Segundo o veículo, a medida voltou a ser discutida após o juiz autorizar a polícia a fazer buscas contra o jornalista do Maranhão, Luis Pablo Conceição Almeida, em março e, recentemente, contra o ex-secretário de Estado Raimundo Cutrim, apontado como fonte dele.
As buscas ocorreram após a publicação de reportagens de Luis Pablo denunciando um possível uso irregular de carros oficiais pelo ministro do STF Flávio Dino e seus familiares no Maranhão. Moraes alega que as informações da reportagem foram obtidas e divulgadas ilegalmente.
A decisão proferida por Moraes, obtida pela CNN Brasil, afirma que “há indícios relevantes de que o representado incorreu na prática do crime previsto no artigo 147-A do Código Penal (crime de perseguição), sem prejuízo de outras condutas eventualmente relacionadas, a partir de publicações realizadas na internet e em redes sociais, atentando contra ministro do Supremo Tribunal Federal”.
De acordo com o juiz, o conteúdo das reportagens indica “que o autor da publicação se valeu de algum mecanismo estatal para identificação e caracterização dos veículos empregados, que permitiriam a exposição indevida relacionada à segurança de autoridades”.
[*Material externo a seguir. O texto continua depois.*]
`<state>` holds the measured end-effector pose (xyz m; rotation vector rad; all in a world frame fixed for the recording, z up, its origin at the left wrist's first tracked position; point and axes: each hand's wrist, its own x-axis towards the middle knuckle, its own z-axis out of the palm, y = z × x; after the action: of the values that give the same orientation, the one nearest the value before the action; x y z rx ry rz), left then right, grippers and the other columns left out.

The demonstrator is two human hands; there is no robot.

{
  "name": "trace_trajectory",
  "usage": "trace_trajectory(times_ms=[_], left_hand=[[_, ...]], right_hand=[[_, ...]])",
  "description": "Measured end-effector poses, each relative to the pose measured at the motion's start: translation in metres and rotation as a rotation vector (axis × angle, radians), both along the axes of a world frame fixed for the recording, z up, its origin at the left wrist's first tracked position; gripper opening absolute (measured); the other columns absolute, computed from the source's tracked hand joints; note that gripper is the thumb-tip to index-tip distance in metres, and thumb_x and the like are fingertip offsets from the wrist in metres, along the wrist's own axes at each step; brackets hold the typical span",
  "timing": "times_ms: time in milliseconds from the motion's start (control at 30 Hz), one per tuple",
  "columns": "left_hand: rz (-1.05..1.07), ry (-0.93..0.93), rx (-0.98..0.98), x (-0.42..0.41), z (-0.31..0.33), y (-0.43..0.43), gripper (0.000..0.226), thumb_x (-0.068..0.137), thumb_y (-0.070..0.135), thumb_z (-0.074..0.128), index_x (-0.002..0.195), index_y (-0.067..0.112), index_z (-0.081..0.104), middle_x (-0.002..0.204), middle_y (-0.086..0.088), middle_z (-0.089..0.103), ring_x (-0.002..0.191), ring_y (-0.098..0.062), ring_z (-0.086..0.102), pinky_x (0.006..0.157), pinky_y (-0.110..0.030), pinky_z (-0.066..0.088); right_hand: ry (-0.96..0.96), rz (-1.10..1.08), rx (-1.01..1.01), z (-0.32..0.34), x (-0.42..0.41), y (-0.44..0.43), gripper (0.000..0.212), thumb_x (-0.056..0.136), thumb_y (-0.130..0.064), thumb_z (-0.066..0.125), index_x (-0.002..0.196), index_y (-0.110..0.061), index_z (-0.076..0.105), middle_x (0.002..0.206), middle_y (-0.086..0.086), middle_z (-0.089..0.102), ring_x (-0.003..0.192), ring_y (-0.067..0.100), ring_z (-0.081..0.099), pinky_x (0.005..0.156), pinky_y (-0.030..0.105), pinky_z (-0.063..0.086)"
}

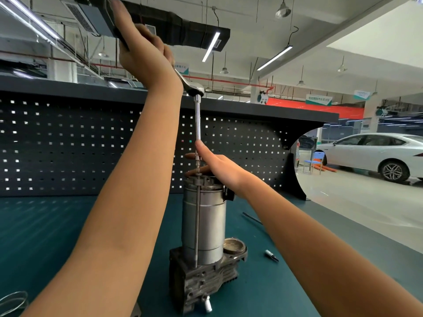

Aliados de Dino disseram à CNN Brasil que o carro particular do ministro era seguido e que, portanto, não se trata de utilização de carros oficiais. Além disso, o jornalista cobraria R$ 100 mil para publicar as reportagens.
Questionado, Luis Pablo declarou à CNN Brasil que nunca seguiu o carro do ministro e de familiares, que a utilização de carro oficial por parte dele e de familiares é um fato comprovado e que nunca recebeu dinheiro para publicar reportagens contra o ministro.
Os EUA impuseram sanções a Moraes em julho de 2025 com base na Lei Magnitsky, como punição por supervisionar o julgamento que levou à condenação e prisão do ex-presidente Jair Bolsonaro por tentativa de golpe após perder a disputa pela reeleição em 2022.
Washington posteriormente revogou as sanções em dezembro.
A CNN Brasil entrou em contato com o STF e aguarda um posicionamento.